◆ Task objective ◆
Please count the lines in the data below that mention the word "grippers", then give only the total.

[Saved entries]
--------------------------------

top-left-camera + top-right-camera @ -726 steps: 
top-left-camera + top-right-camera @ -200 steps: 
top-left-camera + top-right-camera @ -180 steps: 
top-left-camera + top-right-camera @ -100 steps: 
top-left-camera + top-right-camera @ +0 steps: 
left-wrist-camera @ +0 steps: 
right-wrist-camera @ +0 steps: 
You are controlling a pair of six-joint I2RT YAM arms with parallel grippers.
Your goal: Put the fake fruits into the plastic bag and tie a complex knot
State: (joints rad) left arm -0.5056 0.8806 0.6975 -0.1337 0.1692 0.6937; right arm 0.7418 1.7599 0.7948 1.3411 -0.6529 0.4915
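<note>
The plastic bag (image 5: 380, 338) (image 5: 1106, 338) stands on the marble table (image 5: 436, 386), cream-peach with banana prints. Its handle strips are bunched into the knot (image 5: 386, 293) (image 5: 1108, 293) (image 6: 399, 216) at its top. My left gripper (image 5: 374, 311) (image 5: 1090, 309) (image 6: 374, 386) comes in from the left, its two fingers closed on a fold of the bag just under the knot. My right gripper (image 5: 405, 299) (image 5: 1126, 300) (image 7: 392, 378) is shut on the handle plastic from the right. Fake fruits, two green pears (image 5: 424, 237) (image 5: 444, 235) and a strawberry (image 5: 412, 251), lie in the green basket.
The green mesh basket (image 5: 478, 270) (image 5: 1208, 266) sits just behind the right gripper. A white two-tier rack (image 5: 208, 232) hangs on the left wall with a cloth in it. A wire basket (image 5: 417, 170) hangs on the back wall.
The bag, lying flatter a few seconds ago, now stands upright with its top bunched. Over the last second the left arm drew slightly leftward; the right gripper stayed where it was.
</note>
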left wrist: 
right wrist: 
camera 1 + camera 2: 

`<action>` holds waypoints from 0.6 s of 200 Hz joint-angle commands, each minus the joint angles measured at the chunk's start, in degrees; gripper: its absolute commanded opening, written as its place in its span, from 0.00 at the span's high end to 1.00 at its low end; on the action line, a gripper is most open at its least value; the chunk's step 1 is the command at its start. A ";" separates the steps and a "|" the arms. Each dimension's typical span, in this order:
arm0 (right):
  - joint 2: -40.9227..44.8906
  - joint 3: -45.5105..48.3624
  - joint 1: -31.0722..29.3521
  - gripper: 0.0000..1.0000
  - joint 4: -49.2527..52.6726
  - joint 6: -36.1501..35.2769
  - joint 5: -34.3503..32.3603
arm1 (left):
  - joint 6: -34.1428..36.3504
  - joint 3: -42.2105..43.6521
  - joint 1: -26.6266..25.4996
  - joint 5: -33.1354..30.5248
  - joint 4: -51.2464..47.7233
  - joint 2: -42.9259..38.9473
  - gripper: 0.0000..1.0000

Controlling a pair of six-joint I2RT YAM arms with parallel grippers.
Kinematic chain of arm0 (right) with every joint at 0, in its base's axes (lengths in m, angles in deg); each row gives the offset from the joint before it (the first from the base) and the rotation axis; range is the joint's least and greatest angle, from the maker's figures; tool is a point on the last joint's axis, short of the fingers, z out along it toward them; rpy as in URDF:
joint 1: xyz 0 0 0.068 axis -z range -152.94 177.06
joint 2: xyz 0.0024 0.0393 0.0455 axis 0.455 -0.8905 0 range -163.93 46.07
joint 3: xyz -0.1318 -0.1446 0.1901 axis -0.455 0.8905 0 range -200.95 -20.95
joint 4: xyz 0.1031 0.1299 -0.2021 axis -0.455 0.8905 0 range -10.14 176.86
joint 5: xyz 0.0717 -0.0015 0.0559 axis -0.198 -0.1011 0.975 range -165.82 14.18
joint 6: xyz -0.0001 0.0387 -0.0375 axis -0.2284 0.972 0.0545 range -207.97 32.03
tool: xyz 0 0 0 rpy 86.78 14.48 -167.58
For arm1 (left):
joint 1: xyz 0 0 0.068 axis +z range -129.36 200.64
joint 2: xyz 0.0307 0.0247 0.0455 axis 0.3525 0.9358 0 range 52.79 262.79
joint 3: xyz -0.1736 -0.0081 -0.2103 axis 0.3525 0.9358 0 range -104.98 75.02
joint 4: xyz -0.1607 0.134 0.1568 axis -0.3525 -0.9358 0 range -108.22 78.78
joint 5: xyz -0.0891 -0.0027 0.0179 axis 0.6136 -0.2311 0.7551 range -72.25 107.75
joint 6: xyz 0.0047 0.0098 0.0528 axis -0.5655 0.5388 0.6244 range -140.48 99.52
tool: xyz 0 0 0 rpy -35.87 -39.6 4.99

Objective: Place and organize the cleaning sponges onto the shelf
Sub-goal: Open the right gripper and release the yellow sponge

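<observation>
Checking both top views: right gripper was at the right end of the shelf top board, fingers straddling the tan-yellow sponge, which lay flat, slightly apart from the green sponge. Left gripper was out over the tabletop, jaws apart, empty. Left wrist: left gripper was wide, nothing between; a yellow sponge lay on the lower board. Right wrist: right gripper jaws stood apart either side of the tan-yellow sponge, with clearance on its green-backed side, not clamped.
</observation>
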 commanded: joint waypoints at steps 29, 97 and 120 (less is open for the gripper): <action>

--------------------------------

◆ Response area ◆
2